Hindu architecture is the traditional system of Indian architecture for structures such as temples, monasteries, market places, gardens and town planning as described in Hindu texts. The architectural guidelines survive in Sanskrit manuscripts and in some cases also in other regional languages. These texts include the Vastu shastras, Shilpa Shastras, the Brihat Samhita, architectural portions of the Puranas and the Agamas, and regional texts such as the Manasara among others.

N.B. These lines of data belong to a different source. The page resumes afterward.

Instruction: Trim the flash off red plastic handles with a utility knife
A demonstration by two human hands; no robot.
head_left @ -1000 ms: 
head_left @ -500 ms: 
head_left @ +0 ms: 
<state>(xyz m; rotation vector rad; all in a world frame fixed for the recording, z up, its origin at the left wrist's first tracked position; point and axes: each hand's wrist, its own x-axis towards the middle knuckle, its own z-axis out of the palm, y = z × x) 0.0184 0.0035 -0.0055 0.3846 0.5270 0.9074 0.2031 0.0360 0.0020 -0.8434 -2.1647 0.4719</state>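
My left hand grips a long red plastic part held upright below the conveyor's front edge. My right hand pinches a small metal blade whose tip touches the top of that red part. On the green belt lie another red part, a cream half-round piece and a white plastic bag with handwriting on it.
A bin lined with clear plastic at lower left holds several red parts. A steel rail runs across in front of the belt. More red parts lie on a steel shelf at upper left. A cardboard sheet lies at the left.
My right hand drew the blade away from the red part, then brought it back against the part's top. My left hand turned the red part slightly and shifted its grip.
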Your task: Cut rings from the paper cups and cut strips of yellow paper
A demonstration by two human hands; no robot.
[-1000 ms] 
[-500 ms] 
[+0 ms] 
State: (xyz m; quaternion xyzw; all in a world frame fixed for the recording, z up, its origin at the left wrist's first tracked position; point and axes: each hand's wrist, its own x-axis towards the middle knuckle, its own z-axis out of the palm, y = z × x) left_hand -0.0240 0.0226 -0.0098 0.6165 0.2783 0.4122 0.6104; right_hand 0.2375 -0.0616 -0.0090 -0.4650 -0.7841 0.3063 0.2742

By far the most important, characteristic and numerous surviving examples of Hindu architecture are Hindu temples, with an architectural tradition that has left surviving examples in stone, brick, and rock-cut architecture dating back to the Gupta Empire. Far fewer secular Hindu architecture have survived into the modern era, such as palaces, homes and cities. Ruins and archaeological studies provide a view of early secular architecture in India.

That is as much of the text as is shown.